• **DESCRIPTION OF THE TASK**
You are to retype all of the data exactly as it appears.
##########
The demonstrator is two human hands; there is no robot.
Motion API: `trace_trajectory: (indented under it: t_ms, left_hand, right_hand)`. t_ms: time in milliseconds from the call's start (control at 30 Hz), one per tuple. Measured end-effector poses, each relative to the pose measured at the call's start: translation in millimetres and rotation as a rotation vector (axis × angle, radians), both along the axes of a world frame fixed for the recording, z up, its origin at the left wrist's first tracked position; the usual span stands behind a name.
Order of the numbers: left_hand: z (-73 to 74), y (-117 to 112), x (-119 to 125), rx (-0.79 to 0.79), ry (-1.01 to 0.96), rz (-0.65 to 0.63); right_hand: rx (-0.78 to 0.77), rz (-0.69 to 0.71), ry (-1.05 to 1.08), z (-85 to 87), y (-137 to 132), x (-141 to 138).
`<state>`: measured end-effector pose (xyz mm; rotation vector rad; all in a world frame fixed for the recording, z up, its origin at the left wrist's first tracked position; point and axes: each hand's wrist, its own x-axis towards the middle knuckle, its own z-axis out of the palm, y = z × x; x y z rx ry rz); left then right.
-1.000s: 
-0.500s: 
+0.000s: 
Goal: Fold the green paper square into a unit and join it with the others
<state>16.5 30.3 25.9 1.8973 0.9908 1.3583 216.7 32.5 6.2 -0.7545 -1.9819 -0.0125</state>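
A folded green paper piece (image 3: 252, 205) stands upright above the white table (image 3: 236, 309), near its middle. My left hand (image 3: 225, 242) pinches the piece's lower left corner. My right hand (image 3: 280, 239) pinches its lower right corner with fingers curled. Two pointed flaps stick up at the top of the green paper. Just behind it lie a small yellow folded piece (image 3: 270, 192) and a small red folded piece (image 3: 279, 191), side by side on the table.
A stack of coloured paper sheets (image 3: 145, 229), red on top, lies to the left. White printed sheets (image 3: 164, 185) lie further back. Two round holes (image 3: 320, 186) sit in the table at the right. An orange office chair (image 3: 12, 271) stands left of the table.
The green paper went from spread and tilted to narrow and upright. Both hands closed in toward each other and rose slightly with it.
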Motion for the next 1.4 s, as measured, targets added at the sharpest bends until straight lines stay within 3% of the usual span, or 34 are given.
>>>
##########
• **ANSWER BOX**
The demonstrator is two human hands; there is no robot.
Motion API: `trace_trajectory: (indented under it: t_ms, left_hand, right_hand)`. t_ms: time in milliseconds from the call's start (control at 30 Hz), one per tuple. Measured end-effector poses, each relative to the pose measured at the call's start: translation in millimetres and rotation as a rotation vector (axis × angle, radians), both along the axes of a world frame fixed for the recording, z up, its origin at the left wrist's first tracked position; the usual span stands behind a name.
Order of the numbers: left_hand: z (-73 to 74), y (-117 to 112), x (-119 to 125), rx (-0.79 to 0.79), ry (-1.01 to 0.96), rz (-0.65 to 0.63); right_hand: rx (-0.78 to 0.77), rz (-0.69 to 0.71), ry (-1.05 to 1.08), z (-85 to 87), y (-137 to 132), x (-141 to 138).
`<state>`: measured end-effector pose (xyz mm; rotation vector rad; all in a world frame fixed for the recording, z up, its origin at the left wrist's first tracked position; point and axes: each hand's wrist, its own x-axis towards the middle knuckle, its own z-axis out of the palm, y = z × x; x y z rx ry rz); left then right.
-1.000s: 
-0.500s: 
+0.000s: 
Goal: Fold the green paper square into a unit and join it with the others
<state>16.5 30.3 25.9 1.8973 0.9908 1.3583 216.7 32.5 6.2 -0.7545 -1.9819 -0.0125</state>
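A folded green paper piece (image 3: 252, 205) stands upright above the white table (image 3: 236, 309), near its middle. My left hand (image 3: 225, 242) pinches the piece's lower left corner. My right hand (image 3: 280, 239) pinches its lower right corner with fingers curled. Two pointed flaps stick up at the top of the green paper. Just behind it lie a small yellow folded piece (image 3: 270, 192) and a small red folded piece (image 3: 279, 191), side by side on the table.
A stack of coloured paper sheets (image 3: 145, 229), red on top, lies to the left. White printed sheets (image 3: 164, 185) lie further back. Two round holes (image 3: 320, 186) sit in the table at the right. An orange office chair (image 3: 12, 271) stands left of the table.
The green paper went from spread and tilted to narrow and upright. Both hands closed in toward each other and rose slightly with it.
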Motion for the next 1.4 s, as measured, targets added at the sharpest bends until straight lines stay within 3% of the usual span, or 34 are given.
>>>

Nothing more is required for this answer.